Der Band vollendet die kommentierende Erschließung sämtlicher illustrierter Flugblätter der berühmten frühen Nachrichtensammlung des Zürcher Chorherrn Johann Jakob Wick. Dieser Band enthält die früheren Blätter der Jahre ca. 1500 bis 1569. Sie befassen sich mit vielen Themen und Ereignissen unter vielfältigen Perspektiven. Nur durch die Zusammenarbeit mehrerer Disziplinen können diese komplexen Leistungen früher Kombinationen aus Bild und Text in ihrem kulturgeschichtlichen Konnex, in ihren Bedingungen und Zielen durchschaut werden. Dieses zu bieten sehen die Kommentare als ihre Aufgabe an. Damit dürften die Blätter für die Literatur- und die Kunstgeschichte wie für viele andere Teilbereiche einer umfassenden Kulturgeschichte erschlossen werden.
Rezensionsnotiz zu
Neue Zürcher Zeitung, 06.04.2006
Auch die frühe Neuzeit verfügte über ein "Multimedium" aus Text und Bild, wie die wichtige Züricher Sammlung Wick beweist, so Rezensent Franz Mauelshagen, der diese Edition mit großem Interesse aufgenommen hat. Der Chorherr Johann Jacob Wick (1522-1588) habe sie als Rohmaterial für eine Chronik benutzt und in 24 Foliobände integriert, die den eidgenössischen "reformierten Wunderglauben des sechzehnten Jahrhunderts" dokumentieren, daher auch "Wunderchronik" genannt.

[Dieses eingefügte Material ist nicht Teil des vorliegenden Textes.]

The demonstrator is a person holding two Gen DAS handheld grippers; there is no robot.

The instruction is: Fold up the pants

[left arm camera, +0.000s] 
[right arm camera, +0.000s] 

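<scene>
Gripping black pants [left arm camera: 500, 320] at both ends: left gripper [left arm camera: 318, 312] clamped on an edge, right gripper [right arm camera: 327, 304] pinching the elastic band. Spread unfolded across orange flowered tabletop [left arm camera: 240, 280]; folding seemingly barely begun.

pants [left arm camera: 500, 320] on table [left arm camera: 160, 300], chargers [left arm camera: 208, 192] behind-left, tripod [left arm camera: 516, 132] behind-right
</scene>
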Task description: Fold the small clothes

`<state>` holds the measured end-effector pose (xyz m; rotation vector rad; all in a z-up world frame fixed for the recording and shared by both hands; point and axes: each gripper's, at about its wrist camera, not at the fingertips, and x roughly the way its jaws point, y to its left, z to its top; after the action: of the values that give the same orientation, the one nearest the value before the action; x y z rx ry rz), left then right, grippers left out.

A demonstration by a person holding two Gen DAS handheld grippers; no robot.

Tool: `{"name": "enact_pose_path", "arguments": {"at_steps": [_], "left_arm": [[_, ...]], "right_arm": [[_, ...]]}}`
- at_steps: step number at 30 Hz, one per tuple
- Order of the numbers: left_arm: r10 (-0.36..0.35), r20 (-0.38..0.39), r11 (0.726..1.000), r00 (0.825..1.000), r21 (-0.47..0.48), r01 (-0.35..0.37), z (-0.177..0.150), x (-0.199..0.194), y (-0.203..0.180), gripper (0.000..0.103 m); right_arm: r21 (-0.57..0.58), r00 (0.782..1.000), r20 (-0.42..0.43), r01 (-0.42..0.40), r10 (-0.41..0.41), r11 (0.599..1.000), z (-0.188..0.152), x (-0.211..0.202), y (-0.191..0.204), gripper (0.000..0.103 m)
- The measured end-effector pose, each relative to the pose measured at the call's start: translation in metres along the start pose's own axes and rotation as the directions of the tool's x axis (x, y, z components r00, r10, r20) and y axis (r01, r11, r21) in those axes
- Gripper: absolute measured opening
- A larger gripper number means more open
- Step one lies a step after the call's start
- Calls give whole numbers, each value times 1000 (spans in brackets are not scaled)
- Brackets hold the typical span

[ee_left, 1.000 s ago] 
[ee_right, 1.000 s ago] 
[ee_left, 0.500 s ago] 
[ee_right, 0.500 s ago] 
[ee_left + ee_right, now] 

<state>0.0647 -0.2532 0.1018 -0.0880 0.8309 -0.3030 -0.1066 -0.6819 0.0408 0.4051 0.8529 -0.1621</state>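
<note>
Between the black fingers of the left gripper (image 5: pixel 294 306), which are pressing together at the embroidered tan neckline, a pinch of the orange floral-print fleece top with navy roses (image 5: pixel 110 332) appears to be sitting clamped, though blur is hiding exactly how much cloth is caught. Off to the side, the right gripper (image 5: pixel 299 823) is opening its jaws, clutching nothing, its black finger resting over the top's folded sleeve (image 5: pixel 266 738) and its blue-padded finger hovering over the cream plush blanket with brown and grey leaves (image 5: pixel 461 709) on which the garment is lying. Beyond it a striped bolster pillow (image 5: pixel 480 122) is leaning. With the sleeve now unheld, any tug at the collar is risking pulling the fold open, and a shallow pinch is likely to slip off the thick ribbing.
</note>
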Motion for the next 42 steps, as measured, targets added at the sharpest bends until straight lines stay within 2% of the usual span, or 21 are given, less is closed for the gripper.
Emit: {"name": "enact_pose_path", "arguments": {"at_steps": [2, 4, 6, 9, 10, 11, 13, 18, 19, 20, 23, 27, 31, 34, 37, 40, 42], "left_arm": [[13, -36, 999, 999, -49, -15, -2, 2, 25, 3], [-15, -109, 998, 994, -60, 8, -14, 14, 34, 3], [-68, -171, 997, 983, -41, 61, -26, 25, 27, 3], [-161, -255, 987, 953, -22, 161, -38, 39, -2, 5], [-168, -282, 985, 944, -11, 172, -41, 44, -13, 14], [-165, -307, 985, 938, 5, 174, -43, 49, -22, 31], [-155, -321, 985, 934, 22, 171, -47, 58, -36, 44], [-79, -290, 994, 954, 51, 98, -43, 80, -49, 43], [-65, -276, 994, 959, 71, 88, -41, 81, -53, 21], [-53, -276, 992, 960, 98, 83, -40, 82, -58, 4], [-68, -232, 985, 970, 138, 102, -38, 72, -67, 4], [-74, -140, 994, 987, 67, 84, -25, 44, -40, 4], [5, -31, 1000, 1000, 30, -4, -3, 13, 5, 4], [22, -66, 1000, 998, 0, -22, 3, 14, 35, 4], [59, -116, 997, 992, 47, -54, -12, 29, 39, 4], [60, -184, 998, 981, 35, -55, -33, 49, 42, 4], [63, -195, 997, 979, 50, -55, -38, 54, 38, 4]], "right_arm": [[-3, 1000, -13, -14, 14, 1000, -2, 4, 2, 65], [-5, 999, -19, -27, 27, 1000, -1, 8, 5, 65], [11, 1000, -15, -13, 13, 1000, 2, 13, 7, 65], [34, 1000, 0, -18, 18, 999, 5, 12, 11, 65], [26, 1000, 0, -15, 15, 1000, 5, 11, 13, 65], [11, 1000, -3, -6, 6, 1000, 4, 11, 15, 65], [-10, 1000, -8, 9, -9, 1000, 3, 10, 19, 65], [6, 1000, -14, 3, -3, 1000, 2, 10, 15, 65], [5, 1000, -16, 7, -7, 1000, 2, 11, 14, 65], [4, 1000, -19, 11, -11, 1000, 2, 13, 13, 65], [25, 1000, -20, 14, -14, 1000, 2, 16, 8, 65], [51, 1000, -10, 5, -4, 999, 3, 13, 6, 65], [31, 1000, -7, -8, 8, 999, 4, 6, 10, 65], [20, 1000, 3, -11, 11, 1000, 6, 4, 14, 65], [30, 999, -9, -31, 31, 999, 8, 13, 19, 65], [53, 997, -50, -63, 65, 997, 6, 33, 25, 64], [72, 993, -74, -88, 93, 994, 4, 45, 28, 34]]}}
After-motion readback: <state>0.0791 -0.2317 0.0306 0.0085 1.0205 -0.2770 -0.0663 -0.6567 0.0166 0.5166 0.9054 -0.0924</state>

Im 19. und frühen 20. Jahrhundert entdeckte die Volkskunde die Flugblätter als Massenmedium und löste die Blätter aus ihrem chronikalen Zusammenhang, um sie in eine Grafische Sammlung zu übernehmen. Ein irreparabler Schaden, wie der Rezensent feststellt, der allerdings die Flugblätter auch zum Forschungsgegenstand werden ließ. Die Ergebnisse sind in zwei kommentierten und den Kontext der Chronik berücksichtigenden Bänden, den "Wickiana", erschienen und nun abgeschlossen. Es zeige sich, dass die Berichte über Wunderzeichen meist auf reale Begebenheiten zurückzuführen sind und nicht der Phantasie entspringen, wie die ältere Forschung noch angenommen habe. Außerdem haben sich die Flugblätter an eine gebildete Oberschicht gewandt, und nicht an das einfache Volk. Damit komme der Volkskunde "das Volk" immer mehr abhanden, wie der Rezensent süffisant feststellt.